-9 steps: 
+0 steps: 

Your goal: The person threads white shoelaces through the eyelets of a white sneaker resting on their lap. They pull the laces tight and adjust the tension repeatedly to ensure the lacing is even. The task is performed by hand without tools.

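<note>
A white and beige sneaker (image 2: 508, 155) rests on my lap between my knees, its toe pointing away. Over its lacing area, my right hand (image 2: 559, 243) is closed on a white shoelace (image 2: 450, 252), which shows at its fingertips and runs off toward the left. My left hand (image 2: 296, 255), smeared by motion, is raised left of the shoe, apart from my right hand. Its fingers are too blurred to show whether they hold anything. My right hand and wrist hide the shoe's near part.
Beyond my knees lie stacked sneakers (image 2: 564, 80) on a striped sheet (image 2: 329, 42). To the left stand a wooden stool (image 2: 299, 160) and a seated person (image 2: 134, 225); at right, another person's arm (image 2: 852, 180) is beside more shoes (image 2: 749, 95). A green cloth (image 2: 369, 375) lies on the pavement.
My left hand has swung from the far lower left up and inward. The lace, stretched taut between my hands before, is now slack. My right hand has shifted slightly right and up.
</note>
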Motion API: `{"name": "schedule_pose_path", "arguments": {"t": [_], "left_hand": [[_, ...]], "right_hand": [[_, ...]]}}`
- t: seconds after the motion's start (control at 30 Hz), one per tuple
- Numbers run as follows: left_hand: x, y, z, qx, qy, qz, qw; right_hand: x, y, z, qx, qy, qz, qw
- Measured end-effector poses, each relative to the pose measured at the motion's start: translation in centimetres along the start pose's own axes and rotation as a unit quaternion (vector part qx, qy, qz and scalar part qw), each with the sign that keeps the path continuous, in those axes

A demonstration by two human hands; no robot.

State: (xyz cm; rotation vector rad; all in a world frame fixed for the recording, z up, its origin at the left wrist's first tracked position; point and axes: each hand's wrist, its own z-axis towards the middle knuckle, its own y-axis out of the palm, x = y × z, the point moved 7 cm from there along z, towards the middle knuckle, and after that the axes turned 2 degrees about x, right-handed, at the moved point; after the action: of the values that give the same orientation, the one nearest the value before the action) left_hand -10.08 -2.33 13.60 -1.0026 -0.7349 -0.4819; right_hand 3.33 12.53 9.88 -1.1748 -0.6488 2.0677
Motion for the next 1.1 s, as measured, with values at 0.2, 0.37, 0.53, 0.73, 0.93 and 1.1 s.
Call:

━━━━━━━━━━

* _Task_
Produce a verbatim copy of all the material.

* _Your response_
-9 steps: 
+0 steps: 

Your goal: The person threads white shoelaces through the eyelets of a white sneaker resting on their lap. They pull the laces tight and adjust the tension repeatedly to ensure the lacing is even. The task is performed by hand without tools.

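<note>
A white and beige sneaker (image 2: 508, 155) rests on my lap between my knees, its toe pointing away. Over its lacing area, my right hand (image 2: 559, 243) is closed on a white shoelace (image 2: 450, 252), which shows at its fingertips and runs off toward the left. My left hand (image 2: 296, 255), smeared by motion, is raised left of the shoe, apart from my right hand. Its fingers are too blurred to show whether they hold anything. My right hand and wrist hide the shoe's near part.
Beyond my knees lie stacked sneakers (image 2: 564, 80) on a striped sheet (image 2: 329, 42). To the left stand a wooden stool (image 2: 299, 160) and a seated person (image 2: 134, 225); at right, another person's arm (image 2: 852, 180) is beside more shoes (image 2: 749, 95). A green cloth (image 2: 369, 375) lies on the pavement.
My left hand has swung from the far lower left up and inward. The lace, stretched taut between my hands before, is now slack. My right hand has shifted slightly right and up.
</note>
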Motion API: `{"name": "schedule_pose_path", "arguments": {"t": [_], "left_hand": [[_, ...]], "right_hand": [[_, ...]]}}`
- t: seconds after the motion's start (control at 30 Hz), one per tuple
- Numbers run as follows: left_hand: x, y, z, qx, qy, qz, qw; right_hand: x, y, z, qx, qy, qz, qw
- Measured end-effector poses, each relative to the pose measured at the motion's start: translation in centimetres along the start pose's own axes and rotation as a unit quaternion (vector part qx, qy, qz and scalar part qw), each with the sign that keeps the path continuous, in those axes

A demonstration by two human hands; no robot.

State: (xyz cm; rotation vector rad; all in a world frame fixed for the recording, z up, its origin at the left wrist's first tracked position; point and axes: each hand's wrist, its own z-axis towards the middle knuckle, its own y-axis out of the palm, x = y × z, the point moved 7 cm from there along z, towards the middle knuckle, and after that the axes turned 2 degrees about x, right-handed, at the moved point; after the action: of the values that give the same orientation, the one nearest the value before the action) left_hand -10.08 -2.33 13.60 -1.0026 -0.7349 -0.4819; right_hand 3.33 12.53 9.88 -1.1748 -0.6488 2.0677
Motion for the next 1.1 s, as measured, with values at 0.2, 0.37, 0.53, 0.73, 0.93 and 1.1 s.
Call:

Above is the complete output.